**What is being asked:**
When you reach the line containing "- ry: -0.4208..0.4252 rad" in the entries below, begin reproducing lines exactly, and stop once the line containing "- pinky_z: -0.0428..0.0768" is done.

------------------------------------------------

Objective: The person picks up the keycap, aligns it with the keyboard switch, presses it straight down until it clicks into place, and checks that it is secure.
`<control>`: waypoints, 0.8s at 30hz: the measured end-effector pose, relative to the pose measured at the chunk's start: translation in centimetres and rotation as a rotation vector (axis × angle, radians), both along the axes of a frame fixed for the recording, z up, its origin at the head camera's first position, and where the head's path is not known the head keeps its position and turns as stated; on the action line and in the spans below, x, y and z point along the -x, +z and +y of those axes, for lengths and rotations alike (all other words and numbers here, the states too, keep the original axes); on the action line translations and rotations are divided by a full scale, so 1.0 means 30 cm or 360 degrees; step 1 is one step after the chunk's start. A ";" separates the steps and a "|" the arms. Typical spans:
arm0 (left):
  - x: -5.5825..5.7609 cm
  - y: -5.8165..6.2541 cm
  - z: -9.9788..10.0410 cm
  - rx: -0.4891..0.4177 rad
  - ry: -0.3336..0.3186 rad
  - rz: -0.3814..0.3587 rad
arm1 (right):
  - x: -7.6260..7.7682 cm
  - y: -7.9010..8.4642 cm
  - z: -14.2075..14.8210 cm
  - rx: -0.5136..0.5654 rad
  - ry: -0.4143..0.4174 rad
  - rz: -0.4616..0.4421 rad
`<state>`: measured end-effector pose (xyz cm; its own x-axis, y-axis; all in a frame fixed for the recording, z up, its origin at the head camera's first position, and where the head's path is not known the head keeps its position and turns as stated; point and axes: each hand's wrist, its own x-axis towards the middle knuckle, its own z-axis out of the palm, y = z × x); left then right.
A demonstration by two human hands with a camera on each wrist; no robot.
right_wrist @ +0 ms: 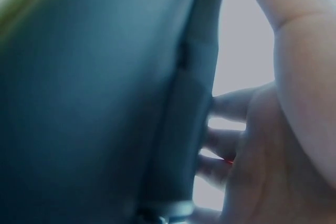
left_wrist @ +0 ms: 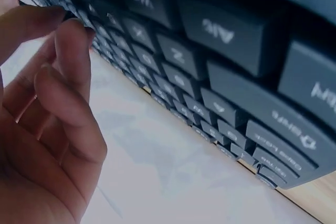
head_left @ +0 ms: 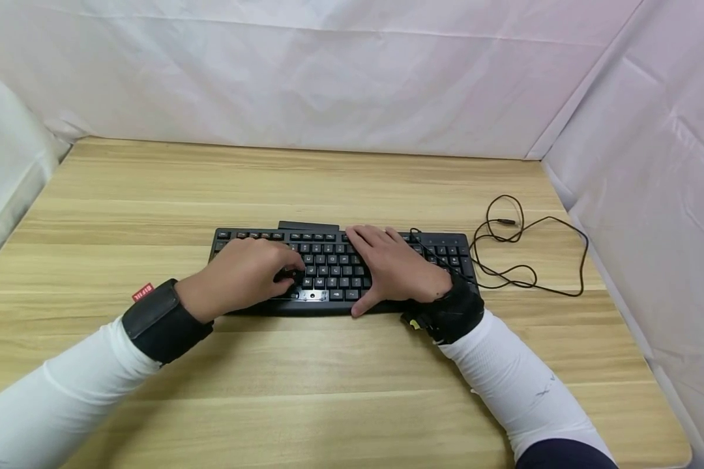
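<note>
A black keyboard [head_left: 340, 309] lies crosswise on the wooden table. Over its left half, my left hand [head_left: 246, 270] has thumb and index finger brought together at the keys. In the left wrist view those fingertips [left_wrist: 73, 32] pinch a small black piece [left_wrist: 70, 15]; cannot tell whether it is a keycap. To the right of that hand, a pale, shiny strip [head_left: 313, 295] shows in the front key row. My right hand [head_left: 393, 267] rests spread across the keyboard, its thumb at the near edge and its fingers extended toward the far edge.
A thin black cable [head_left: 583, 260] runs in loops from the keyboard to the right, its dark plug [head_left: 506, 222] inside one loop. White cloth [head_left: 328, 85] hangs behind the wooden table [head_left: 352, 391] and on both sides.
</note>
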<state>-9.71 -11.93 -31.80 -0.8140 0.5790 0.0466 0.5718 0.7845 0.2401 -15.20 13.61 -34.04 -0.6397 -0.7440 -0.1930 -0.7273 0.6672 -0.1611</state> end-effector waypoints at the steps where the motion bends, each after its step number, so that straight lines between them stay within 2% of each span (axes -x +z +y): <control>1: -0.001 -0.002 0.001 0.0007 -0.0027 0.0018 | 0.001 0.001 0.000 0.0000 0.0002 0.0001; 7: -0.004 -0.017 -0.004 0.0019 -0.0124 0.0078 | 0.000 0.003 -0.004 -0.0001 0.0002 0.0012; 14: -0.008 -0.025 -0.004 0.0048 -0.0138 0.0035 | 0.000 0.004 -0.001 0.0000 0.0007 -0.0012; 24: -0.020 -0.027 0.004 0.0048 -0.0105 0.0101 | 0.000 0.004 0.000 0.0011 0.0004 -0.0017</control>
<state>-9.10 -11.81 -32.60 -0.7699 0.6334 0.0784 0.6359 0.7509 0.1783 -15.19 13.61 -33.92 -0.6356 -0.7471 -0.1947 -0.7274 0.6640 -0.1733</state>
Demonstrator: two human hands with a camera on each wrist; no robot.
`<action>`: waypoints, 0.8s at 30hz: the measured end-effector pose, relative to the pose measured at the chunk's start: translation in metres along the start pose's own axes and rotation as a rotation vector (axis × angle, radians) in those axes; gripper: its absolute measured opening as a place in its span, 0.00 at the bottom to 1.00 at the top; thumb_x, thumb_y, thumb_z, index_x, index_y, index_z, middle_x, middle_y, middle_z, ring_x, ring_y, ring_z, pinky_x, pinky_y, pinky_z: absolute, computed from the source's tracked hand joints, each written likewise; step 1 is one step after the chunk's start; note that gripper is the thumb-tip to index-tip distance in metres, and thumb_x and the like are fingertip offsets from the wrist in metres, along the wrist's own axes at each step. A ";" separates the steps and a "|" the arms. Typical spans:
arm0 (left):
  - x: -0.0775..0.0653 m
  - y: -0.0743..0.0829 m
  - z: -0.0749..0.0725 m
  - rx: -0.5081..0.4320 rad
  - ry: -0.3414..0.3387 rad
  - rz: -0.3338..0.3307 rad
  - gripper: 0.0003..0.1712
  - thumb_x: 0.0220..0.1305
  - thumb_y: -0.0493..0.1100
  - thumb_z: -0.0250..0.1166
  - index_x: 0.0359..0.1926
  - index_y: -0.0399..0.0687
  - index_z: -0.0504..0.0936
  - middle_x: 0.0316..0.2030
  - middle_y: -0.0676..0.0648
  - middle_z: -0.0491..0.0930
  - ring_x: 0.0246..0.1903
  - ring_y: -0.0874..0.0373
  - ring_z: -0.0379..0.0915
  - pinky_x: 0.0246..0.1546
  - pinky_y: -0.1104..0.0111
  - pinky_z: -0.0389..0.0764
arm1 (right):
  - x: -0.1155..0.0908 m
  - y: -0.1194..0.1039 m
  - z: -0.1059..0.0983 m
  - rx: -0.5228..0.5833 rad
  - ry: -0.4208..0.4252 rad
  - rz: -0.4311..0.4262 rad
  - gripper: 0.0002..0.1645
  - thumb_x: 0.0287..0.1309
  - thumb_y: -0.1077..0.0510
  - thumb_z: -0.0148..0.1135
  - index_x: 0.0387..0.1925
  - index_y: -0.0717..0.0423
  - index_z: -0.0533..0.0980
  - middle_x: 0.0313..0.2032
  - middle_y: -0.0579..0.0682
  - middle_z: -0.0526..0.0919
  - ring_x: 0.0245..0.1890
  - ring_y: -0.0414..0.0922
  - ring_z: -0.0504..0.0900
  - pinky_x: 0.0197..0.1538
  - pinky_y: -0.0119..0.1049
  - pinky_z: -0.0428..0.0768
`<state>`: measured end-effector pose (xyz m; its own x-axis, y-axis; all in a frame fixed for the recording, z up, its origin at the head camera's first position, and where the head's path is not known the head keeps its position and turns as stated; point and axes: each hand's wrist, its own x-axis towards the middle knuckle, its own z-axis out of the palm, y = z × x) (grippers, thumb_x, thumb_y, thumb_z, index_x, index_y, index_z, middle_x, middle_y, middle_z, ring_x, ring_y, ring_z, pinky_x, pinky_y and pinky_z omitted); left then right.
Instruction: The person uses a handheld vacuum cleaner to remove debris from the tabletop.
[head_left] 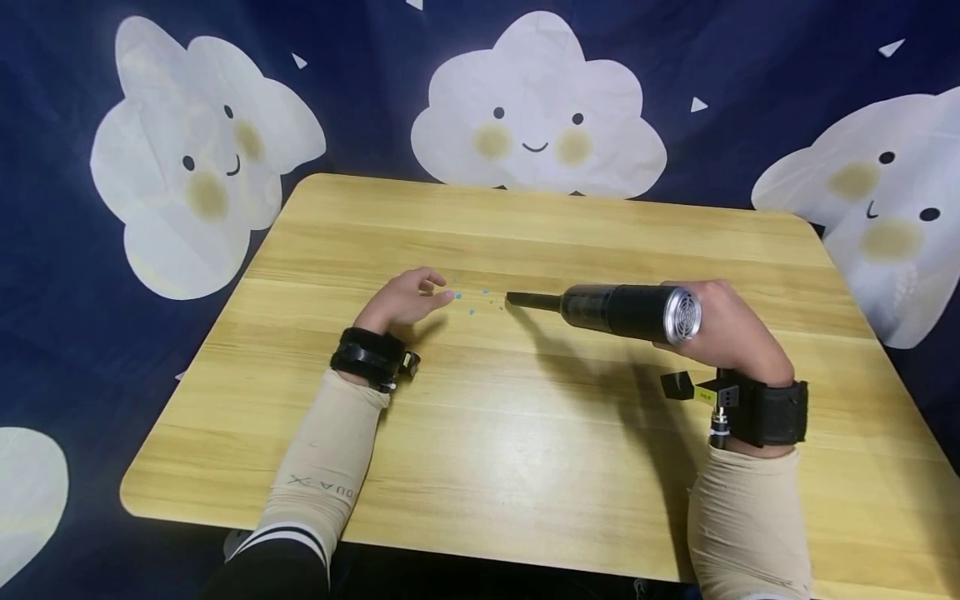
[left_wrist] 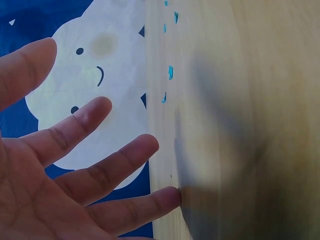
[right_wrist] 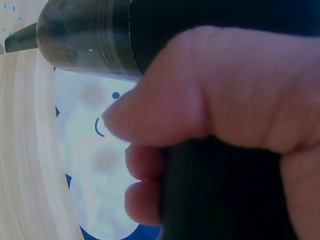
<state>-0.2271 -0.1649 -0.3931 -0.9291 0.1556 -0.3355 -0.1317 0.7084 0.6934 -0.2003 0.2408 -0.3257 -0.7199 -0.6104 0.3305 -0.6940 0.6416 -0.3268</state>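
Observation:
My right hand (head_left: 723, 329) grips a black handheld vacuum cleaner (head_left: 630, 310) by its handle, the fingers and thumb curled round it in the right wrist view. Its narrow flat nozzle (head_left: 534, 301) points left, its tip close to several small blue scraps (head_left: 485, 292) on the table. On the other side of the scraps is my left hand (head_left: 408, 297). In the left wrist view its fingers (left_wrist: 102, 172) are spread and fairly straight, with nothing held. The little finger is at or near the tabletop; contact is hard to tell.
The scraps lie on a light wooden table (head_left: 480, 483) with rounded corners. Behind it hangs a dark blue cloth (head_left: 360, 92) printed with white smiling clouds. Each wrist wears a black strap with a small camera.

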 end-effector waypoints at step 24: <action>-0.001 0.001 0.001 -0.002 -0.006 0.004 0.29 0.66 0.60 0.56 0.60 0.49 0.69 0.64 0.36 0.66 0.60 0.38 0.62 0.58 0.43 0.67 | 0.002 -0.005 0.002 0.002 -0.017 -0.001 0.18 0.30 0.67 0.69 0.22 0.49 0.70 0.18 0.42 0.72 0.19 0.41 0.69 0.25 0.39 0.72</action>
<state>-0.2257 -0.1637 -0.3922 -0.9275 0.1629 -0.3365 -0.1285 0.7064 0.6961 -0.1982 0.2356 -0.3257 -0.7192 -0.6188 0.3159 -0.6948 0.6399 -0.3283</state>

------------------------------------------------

**Response area:**
  - ry: -0.4208..0.4252 rad
  - rz: -0.4311..0.4262 rad
  - gripper: 0.0002..0.1645
  - thumb_x: 0.0287..0.1309
  - thumb_y: -0.1077..0.0510
  - thumb_z: -0.0148..0.1135
  - index_x: 0.0387..0.1925
  - index_y: -0.0717..0.0423
  - index_z: -0.0533..0.0980
  - middle_x: 0.0313..0.2032
  - middle_y: -0.0579..0.0682
  - middle_z: -0.0526..0.0919
  - ring_x: 0.0245..0.1890
  - ring_y: -0.0414..0.0922
  - ring_z: -0.0504..0.0900
  - pinky_x: 0.0197..0.1538
  - pinky_y: -0.0119..0.1049
  - pinky_z: -0.0428..0.0768

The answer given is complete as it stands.